Have you ever tried figuring out how large a given folder is in S3 that contains millions of objects? Have you ever wondered what percentage of your objects are encrypted? Determined if there are any objects with public object ACLs? Unless you have decades to wait for the completion of an aws cli command, S3 inventory reports is the answer to the questions you may have had.
This blog post will go over how to setup S3 inventory reports, query that data in parquet, and help you identify where unnecessary data might be stored. This goes beyond the AWS documentation regarding querying your S3 inventory with Amazon Athena with examples, infrastructure, and a deep dive into the setup.
What are S3 Inventory Reports?
Amazon S3 Inventory is a feature of Amazon S3 that enables users to generate reports about the objects stored in their S3 bucket. These reports provide information about the objects such as object key, size, ETag, version, storage class, and metadata. S3 Inventory reports can be used for a variety of purposes, such as tracking changes to objects, identifying stale objects that can be deleted, and auditing the access permissions of objects.
There are three types of S3 Inventory reports output formats: CSV, Apache optimized row columnar (ORC), and Apache Parquet. CSV reports are simple, comma-separated value files that can be opened in a text editor or spreadsheet application. Parquet and ORC are a columnar storage format that is optimized for big data analytics and is supported by a number of data processing systems such as Athena.
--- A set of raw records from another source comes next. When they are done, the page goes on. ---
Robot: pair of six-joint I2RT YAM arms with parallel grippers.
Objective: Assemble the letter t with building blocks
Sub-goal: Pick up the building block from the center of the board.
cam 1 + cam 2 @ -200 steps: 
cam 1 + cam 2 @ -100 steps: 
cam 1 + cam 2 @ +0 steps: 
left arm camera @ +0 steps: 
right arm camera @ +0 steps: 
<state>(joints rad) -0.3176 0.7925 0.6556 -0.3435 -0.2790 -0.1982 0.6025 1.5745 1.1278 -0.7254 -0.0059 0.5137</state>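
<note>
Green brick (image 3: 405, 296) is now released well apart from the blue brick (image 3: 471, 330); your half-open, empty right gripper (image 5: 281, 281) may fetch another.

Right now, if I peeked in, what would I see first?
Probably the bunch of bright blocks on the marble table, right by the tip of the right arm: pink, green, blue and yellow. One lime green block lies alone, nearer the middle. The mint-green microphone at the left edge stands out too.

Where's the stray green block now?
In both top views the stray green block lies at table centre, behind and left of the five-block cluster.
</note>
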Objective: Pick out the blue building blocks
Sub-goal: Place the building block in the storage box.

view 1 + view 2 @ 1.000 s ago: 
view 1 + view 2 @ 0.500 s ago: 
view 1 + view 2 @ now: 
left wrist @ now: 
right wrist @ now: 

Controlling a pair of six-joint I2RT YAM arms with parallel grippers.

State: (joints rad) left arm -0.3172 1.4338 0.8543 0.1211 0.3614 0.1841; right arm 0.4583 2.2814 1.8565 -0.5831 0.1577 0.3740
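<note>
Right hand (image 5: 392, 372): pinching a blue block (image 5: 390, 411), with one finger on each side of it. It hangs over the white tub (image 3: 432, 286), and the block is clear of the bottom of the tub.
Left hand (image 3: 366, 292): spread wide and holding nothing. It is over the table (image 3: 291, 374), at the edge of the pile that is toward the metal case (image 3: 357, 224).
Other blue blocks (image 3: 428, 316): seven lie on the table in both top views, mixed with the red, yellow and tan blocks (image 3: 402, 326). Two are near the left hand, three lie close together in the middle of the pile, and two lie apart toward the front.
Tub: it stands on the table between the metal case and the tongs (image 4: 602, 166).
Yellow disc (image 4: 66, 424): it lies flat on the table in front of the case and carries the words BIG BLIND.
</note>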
S3 Inventory reports can be generated on a daily or weekly basis and delivered to an s3 bucket of your choosing.
S3 Inventory can be configured through the Amazon S3 Management Console, AWS CLI, or the Amazon S3 API. Users can specify the bucket to be inventoried, the destination for the reports, and the frequency of the report generation. Users can also specify optional filters to include or exclude objects based on their key prefix or tag. In addition, users can enable data integrity validation to ensure the accuracy of the report by including the ETag and version ID of each object in the report.
Why use S3 Inventory Reports?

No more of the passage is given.